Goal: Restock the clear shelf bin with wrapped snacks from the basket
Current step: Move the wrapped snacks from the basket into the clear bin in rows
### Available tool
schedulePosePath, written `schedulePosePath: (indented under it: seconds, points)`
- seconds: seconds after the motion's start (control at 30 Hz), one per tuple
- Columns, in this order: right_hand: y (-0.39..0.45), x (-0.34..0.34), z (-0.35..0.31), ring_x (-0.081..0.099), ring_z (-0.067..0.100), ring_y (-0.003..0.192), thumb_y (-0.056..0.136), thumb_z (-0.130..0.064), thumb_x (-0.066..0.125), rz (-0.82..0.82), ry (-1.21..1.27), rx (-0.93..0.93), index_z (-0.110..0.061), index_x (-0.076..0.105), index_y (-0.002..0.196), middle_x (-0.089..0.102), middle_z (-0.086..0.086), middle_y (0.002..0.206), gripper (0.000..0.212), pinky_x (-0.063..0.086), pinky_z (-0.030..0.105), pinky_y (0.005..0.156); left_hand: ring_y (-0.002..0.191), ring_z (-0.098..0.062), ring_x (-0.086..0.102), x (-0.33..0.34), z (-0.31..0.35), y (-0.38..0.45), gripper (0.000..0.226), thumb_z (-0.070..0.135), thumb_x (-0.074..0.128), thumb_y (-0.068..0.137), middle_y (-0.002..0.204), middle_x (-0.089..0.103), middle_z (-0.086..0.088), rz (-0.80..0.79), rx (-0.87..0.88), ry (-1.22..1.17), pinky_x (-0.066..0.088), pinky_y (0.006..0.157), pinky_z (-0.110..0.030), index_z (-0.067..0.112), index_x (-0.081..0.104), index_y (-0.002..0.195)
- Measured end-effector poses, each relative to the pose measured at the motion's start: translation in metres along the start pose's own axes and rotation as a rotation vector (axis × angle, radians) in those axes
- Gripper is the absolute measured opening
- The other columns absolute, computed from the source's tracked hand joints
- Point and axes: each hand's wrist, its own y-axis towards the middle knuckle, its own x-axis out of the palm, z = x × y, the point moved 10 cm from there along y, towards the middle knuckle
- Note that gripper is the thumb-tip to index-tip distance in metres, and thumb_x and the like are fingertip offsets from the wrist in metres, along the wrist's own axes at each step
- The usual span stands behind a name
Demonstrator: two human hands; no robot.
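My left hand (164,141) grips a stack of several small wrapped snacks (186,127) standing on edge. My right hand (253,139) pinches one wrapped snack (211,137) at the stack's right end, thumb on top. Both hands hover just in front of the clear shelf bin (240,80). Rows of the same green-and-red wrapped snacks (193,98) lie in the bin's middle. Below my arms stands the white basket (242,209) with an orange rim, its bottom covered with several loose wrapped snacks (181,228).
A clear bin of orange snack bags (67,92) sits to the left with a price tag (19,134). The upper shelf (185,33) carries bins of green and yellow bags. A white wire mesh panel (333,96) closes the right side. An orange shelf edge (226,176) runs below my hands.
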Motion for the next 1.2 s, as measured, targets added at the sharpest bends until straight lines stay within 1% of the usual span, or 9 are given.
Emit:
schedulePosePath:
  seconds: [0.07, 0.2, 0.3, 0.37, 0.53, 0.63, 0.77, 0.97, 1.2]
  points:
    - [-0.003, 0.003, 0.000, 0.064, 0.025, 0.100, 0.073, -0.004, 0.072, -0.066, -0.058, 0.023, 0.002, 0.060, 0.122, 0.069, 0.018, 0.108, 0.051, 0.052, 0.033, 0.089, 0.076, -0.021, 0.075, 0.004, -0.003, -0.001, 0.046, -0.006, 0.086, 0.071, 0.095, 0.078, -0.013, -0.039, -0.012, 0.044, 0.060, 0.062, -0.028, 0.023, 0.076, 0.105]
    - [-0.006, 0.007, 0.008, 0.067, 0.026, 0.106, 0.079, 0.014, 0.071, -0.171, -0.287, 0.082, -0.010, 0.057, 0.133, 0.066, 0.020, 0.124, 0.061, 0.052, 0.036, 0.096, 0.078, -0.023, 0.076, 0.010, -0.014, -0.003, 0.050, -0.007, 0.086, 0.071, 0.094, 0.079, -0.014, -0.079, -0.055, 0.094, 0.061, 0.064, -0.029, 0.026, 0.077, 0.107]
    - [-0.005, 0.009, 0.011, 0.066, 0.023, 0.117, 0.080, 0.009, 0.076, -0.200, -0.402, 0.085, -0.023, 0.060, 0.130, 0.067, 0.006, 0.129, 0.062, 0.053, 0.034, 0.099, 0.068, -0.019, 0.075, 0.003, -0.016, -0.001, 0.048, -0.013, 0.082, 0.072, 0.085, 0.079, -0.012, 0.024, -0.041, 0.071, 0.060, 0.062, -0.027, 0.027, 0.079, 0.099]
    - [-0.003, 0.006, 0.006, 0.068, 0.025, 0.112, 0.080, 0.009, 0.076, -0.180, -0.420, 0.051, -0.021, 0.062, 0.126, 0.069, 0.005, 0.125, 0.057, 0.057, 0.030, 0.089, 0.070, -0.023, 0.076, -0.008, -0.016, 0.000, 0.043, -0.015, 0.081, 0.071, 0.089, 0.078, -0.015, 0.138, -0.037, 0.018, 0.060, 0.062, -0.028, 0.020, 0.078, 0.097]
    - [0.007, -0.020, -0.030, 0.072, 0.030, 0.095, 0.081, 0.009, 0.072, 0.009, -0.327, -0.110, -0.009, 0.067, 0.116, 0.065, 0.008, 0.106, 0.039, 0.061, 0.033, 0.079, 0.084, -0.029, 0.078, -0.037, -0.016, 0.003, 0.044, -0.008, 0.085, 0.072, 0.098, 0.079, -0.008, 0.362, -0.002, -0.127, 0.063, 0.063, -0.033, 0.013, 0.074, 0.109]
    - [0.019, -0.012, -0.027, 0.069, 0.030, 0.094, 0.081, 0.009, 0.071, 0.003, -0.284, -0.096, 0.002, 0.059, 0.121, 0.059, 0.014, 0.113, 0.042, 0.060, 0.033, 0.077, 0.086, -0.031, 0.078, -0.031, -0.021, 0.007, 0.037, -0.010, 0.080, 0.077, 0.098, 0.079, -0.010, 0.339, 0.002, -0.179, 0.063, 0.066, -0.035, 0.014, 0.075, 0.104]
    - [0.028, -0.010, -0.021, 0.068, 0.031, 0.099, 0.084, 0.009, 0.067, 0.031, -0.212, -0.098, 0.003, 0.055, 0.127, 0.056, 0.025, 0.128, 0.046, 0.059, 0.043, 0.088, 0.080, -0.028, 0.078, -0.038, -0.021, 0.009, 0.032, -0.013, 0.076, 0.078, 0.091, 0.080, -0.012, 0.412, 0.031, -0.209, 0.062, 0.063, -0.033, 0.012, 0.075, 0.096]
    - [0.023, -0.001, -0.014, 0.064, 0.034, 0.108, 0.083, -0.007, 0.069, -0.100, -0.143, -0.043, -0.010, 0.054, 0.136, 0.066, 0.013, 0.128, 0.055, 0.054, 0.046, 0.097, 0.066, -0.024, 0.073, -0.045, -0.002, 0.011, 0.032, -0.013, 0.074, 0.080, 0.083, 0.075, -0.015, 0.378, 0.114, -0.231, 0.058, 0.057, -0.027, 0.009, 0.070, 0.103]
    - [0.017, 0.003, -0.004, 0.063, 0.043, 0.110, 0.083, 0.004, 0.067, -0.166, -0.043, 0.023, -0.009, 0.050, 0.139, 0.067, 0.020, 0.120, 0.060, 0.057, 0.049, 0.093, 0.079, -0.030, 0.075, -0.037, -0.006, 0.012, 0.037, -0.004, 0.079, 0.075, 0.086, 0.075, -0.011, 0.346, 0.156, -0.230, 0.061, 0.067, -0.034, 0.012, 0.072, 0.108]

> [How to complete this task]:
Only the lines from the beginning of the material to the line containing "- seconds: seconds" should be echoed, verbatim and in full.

> [Written response]:
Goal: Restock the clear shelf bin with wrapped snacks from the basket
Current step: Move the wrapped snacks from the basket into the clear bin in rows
### Available tool
schedulePosePath, written `schedulePosePath: (indented under it: seconds, points)`
- seconds: seconds after the motion's start (control at 30 Hz), one per tuple

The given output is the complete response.